Dataset content:

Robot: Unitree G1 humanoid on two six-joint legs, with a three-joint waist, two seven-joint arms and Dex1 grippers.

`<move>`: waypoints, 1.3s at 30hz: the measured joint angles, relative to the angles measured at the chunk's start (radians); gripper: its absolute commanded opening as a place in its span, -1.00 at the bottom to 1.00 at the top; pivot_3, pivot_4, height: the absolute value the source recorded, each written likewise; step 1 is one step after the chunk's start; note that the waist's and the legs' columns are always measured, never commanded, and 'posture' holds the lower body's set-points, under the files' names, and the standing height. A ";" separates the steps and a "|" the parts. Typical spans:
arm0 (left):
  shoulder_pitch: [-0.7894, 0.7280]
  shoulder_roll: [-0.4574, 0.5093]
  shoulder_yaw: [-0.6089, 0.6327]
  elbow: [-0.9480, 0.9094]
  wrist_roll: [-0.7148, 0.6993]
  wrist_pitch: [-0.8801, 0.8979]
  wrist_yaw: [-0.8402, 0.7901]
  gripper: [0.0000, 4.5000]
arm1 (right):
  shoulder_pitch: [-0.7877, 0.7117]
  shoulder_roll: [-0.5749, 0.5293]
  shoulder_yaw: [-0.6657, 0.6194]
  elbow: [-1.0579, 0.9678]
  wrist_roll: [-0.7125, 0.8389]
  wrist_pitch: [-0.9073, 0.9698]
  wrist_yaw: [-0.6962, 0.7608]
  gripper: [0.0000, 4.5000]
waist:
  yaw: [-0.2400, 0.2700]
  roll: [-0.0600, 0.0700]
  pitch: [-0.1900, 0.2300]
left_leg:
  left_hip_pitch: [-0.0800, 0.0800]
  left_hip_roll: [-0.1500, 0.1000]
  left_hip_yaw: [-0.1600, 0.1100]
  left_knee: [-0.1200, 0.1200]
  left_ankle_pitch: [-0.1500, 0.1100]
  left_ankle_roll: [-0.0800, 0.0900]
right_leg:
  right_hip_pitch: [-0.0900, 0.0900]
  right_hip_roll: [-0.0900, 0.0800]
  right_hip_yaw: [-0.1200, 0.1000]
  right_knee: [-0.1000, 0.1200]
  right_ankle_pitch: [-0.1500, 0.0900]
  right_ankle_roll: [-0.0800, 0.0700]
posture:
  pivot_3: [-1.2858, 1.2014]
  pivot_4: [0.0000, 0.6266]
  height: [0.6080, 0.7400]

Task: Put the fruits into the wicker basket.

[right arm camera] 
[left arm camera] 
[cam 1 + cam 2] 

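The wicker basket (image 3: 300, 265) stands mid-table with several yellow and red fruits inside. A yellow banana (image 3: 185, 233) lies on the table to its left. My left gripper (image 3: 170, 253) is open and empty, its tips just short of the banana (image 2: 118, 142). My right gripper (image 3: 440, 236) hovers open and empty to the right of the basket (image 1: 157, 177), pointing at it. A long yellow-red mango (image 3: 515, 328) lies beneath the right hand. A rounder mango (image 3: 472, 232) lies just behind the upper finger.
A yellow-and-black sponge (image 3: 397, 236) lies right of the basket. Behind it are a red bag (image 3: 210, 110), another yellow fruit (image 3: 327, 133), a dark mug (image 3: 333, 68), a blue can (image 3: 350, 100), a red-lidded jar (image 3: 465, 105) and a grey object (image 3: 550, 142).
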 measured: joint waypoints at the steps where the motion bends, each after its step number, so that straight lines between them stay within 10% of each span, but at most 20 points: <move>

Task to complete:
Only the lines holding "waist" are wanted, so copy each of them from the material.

Response:
Robot: Unitree G1 humanoid on two six-joint legs, with a three-joint waist, two seven-joint arms and Dex1 grippers.
`<move>`: waypoints, 1.3s at 30hz: the measured joint angles, relative to the angles measured at the chunk's start (radians); gripper: its absolute commanded opening as a place in its span, -1.00 at the bottom to 1.00 at the top; pivot_3, pivot_4, height: the absolute value the source recorded, each written likewise; step 1 is one step after the chunk's start; note that the waist's and the legs' columns are always measured, never commanded, and 'posture' holds the lower body's set-points, under the files' names, and the standing height. A ";" separates the steps and a "|" the parts. Typical spans:
waist:

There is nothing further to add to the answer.